• [AIM OF THE EXERCISE]: Reproduce the opening lines of the records exactly, please, stopping after the line that contains "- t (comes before".

[Dataset excerpts]
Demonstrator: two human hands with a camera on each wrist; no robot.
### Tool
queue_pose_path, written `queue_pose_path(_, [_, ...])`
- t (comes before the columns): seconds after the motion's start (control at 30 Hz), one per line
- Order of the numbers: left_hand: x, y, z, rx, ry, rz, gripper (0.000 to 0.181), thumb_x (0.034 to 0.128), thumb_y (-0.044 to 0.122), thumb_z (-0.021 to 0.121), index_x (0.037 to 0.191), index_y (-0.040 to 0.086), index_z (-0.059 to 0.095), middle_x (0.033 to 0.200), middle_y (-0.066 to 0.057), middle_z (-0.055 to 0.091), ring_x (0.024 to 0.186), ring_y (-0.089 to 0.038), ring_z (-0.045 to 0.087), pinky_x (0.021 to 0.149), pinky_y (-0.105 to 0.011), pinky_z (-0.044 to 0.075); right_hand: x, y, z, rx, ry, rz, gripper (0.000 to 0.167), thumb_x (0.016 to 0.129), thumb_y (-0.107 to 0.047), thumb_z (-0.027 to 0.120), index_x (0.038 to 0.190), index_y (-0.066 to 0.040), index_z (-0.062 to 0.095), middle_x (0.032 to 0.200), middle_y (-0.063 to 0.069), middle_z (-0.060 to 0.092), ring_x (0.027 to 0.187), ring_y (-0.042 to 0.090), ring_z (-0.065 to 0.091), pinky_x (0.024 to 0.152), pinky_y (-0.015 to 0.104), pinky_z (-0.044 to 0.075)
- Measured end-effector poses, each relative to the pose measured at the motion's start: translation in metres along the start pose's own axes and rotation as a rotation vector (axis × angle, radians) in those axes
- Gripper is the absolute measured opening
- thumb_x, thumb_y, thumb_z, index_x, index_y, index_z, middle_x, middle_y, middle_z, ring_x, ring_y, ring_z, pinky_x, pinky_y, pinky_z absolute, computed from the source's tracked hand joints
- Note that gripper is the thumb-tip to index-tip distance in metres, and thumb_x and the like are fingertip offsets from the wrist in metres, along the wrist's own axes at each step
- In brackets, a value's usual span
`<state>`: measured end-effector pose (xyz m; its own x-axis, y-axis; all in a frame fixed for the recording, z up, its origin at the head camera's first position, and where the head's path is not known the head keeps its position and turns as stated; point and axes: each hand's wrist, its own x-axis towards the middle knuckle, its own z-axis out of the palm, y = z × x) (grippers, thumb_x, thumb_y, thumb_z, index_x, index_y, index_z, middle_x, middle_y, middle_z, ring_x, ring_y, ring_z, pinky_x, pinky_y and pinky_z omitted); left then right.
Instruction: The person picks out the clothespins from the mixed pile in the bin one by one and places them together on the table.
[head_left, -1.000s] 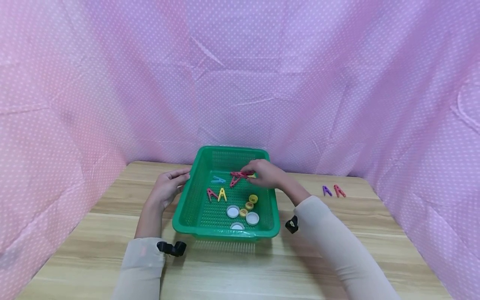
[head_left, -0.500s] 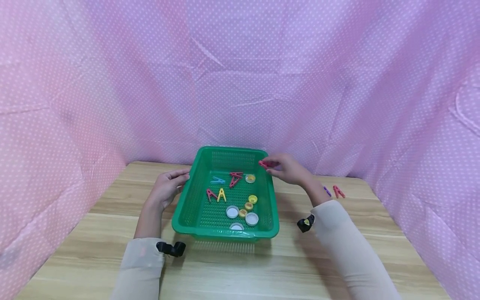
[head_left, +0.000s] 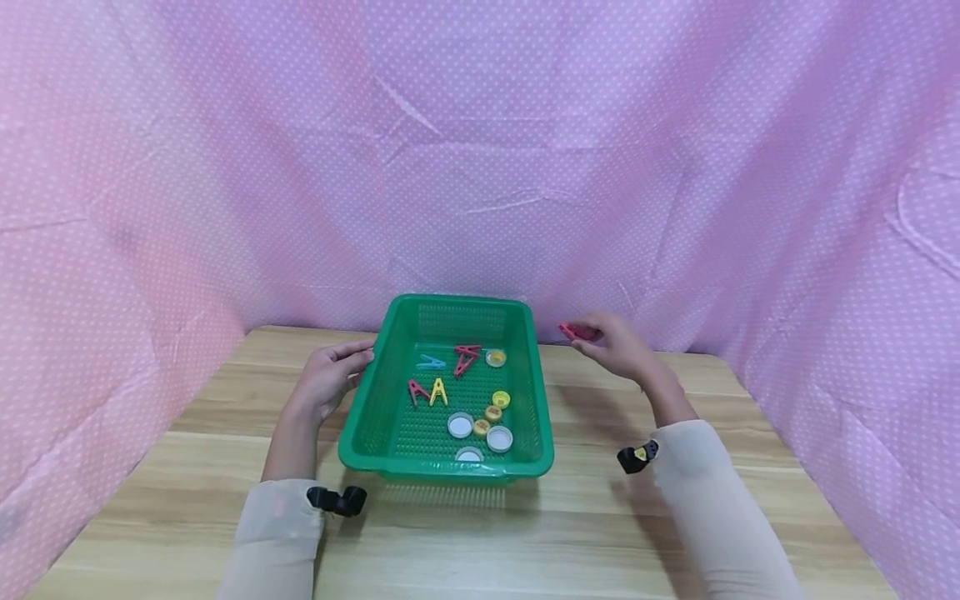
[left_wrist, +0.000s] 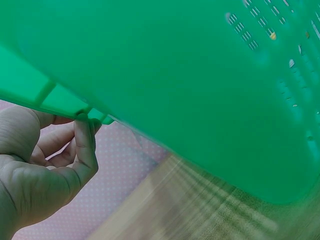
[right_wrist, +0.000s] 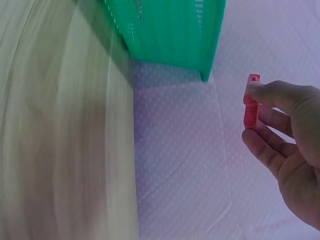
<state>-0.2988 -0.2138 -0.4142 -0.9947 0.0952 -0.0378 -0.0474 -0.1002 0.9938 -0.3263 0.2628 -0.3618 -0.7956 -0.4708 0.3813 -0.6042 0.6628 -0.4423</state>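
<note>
A green plastic basket stands on the table, holding clothespins and caps. At its left rim my left hand pinches the edge between thumb and fingers, and the left wrist view shows that hand under the rim. My right hand is in the air to the right of the basket. It pinches a red clothespin by thumb and fingertips; the clothespin is seen narrow side on in the right wrist view. Inside the basket lie red clothespins, a blue one and a yellow one.
White caps and yellow caps lie toward the basket's near right. The wooden table ends at a pink dotted curtain behind and at both sides. My right hand and forearm cover the table's far right part.
My right hand has lifted a red clothespin out of the basket and carried it right, past the rim. The two clothespins on the table are now hidden behind that arm. My left hand stays put.
</note>
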Motion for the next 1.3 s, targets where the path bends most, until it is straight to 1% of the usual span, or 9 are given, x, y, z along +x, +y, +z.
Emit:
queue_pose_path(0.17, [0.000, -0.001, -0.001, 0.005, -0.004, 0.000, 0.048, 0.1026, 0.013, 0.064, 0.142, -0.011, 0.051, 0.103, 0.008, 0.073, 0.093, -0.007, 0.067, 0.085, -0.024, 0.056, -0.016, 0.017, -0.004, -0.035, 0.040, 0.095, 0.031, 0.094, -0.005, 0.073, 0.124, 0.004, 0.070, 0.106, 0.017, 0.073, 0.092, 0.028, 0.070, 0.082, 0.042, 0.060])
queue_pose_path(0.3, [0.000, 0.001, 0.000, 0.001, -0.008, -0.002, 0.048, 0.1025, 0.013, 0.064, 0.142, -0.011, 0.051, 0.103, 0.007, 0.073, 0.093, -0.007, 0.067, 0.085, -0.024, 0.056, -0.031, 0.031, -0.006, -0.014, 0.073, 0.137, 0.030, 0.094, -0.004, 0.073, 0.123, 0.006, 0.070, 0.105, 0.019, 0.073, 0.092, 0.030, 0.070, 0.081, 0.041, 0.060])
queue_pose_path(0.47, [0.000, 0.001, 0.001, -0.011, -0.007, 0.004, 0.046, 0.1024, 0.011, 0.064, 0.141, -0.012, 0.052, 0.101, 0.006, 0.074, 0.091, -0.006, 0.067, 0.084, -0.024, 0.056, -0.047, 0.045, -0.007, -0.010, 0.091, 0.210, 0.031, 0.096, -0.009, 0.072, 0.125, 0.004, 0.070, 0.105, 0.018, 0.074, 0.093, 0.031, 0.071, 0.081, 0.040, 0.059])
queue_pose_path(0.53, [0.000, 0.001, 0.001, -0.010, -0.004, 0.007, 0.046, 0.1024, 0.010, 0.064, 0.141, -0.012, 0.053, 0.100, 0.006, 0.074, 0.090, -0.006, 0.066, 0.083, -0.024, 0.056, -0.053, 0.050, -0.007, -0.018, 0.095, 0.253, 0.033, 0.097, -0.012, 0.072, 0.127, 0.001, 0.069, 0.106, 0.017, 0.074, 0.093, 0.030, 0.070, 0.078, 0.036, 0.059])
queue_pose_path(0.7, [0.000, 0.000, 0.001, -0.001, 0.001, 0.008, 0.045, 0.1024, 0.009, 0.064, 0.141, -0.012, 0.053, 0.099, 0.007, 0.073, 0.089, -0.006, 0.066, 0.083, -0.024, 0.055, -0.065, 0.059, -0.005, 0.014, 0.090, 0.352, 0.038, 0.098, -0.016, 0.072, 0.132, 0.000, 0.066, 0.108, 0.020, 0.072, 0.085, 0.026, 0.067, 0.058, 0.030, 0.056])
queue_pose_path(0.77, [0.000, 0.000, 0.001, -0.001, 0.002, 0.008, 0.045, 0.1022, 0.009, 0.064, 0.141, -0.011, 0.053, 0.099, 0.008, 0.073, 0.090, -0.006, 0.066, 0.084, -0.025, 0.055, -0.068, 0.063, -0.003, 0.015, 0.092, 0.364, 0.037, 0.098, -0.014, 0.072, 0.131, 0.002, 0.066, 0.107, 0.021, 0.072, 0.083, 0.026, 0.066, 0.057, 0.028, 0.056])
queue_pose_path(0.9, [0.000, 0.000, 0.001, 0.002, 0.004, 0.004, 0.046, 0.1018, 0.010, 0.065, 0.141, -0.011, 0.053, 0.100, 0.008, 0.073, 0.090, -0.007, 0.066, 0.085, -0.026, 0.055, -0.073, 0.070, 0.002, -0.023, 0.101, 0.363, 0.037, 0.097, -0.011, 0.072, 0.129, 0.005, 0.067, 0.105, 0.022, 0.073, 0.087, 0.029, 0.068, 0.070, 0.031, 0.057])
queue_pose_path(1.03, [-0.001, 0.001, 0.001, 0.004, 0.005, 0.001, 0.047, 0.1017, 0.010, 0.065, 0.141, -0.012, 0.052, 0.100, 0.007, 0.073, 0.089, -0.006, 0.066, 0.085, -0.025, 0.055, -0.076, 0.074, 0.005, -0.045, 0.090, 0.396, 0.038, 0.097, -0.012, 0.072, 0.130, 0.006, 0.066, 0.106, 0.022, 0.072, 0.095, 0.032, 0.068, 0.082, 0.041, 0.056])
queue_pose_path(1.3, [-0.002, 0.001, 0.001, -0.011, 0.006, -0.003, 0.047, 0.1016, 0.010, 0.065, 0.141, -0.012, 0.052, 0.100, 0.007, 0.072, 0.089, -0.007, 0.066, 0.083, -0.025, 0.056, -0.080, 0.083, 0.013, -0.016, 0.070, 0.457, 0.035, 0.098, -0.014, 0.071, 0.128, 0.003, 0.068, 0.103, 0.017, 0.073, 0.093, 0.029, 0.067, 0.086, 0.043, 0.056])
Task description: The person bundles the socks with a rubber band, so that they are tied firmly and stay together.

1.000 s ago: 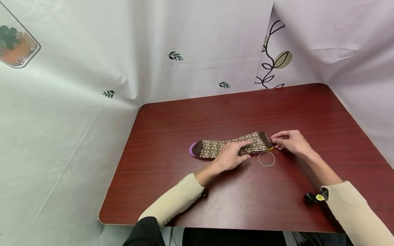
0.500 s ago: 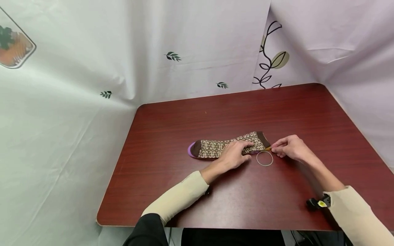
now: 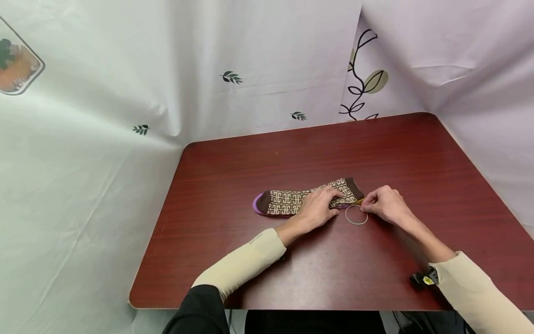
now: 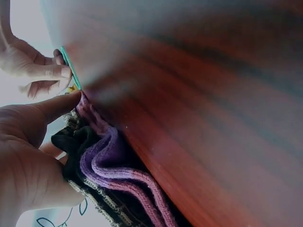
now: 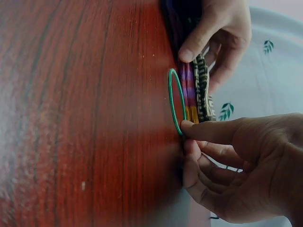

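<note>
The right hand (image 3: 385,205) pinches the thin ring (image 5: 172,99) on the table (image 3: 325,273). Just behind the ring lies the patterned sock (image 3: 288,202), under the left hand (image 3: 314,209) with its thumb and fingers apart. Farther is the white cloth (image 3: 267,51).

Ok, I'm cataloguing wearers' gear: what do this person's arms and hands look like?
The left hand and right hand are ungloved. The left sleeve is cream, with a faint, unreadable marking near the wrist and black cloth further up. The right sleeve is cream too, with a black device bearing a yellow label near the wrist.
</note>
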Tool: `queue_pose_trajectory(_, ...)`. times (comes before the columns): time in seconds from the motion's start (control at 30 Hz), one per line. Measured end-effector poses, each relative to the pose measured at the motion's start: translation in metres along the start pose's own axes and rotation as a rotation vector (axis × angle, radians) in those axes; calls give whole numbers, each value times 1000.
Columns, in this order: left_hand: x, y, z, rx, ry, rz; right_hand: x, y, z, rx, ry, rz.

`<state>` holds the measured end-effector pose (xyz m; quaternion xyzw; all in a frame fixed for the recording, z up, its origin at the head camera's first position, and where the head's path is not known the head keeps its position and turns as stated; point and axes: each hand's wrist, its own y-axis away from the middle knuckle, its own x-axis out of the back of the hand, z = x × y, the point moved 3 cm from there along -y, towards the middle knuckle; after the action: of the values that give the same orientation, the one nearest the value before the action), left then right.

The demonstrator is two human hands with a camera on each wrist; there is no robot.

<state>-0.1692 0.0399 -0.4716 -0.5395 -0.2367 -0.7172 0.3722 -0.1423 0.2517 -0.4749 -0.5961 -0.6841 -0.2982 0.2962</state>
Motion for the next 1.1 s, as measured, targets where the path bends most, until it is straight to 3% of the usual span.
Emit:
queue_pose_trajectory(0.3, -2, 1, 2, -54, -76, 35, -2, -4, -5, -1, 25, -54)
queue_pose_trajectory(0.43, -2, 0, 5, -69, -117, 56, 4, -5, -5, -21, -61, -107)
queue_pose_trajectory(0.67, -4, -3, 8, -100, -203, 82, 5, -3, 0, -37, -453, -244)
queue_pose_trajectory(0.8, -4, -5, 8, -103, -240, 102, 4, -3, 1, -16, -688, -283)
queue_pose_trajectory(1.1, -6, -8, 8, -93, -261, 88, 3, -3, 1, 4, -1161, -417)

• [SOLUTION TO THIS PROBLEM]:
Demonstrator: two human hands with a camera on each wrist; no robot.
### Tool
queue_pose_path, written `queue_pose_path(_, [_, ...])`
- t (comes before the columns): seconds after the motion's start (control at 30 Hz), one per line

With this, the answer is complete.